Five Reasons to Stop Reading a Book

Ally's words of wisdomHave you ever put a book down and thought, why am I reading this? What possible reason do I have to keep reading? Why am I making such an effort for something I am not enjoying? Only to pick it back up and struggle onward to the end.

Well I’m here to tell you that you don’t have to finish the book. It is okay to want to stop reading something. Not every single book that you read is going to be one you enjoy – it is okay to put the book down.

Abandon it, I say!

All jokes aside, the below list contains five reasons to stop reading a book. Think of them as warning signs that on your journey through a book, might indicate to you that hey, you might not want to finish this book.

1. You don’t want to read the book.

Life is too short for books that you don’t want to read. Don’t let yourself think that because a book is a classic, or because it is a best seller that you need to read it. You don’t.

You shouldn’t pick up something purely because you feel like or have been made to feel like, you should. If you read a blurb on a book and think, oh that doesn’t interest me, then that doesn’t interest you. Don’t let the reviews or hype of something sway you from your own feelings.

Sure, sometimes you may misjudge something and surprise yourself by enjoying it. But if you find yourself half way through a book you’ve been made to feel like you should read, and you’re hating it – Put it down.

Never feel obligated to finish books.

2. The book is boring.

If you’re reading a book and you’re not engaged, maybe you should stop reading. Chances are if you’re not engaged now, you won’t be later. No brilliantly written climax is worth 200 pages of disinterest.

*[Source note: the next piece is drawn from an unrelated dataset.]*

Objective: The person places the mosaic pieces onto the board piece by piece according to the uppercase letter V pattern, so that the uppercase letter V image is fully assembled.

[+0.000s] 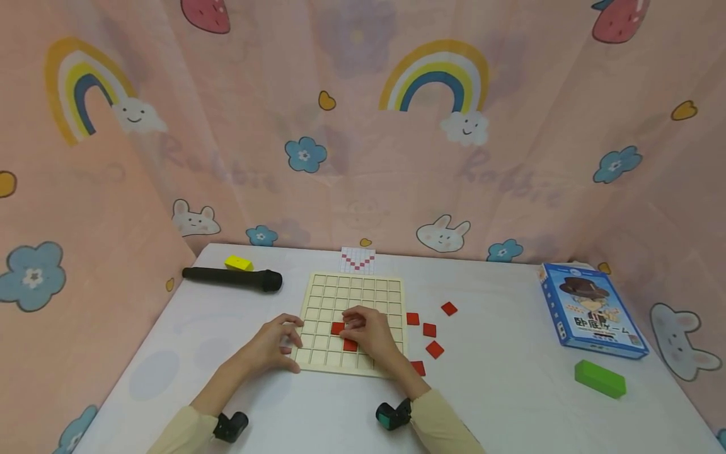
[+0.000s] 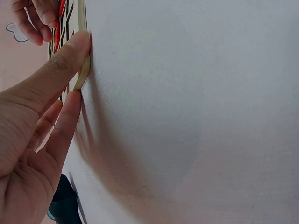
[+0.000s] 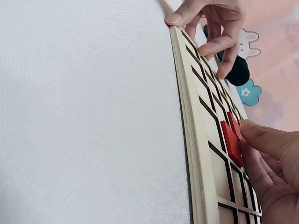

I will offer this trick that I often tell people. If you’re finding yourself bored while reading a book you otherwise thought you would be interested in, skip a head a bit. If you can have a quick peek a few chapters ahead and while skimming, you’re suddenly engaged with the story and writing, pop back to where you were and keep reading. By using this trick, at least you know the story gets better.

For those of you who are interested, this is how I made it through the Fellowship of the Ring. The start is so slow and boring, however I knew I wanted to read the book, I loved fantasy and wanted to read the book before the movie (I am aging myself here I realise). By skipping ahead ten chapters I realised that, boredhey the books gets better, and was able to go back and finish the book. And then the series. And then The Hobbit. And the list goes on.

Do yourself a favour and if you find yourself yawning, dozing off, or just staring off into space while reading a book – consider putting it down.

3. The book is poorly written or edited.

Nothing makes me want to stop reading a book quicker than a vague writing style or typos. I will be the first to tell you that I didn’t finish Wicked by Gregory Maguire and that it was all because of his vague writing style. I was lucky that I was able to put down that book, however with Maguire’s other book, Confessions of an Ugly Step Sister, it was a mandatory text for my HSC and unfortunately I had to read to the end.

Don’t get me wrong there are a lot of people who absolutely love Maguire – but just not me. I will admit that he creates a very compelling story, however his execution leaves much to be desired. It was a tough decision to stop reading Wicked because I am a big fan of the musical but in the end I wasn’t enjoying the book, so I put it down.

An extension of this poorly written idea, is the presence of typos or grammatical errors. Seeing typos, incorrect words, unfinished sentences, additional (potentially undeleted) words in sentences, and other by the looks of them wrong parts of a book, can challenge the enjoyment of a book.

*It should be noted that by grammatical errors, I mean incorrect usages, poor sentence structure, tense changes mid sentence, sentence fragments, or amateur punctuation use!!!!!!?!?!?@!!?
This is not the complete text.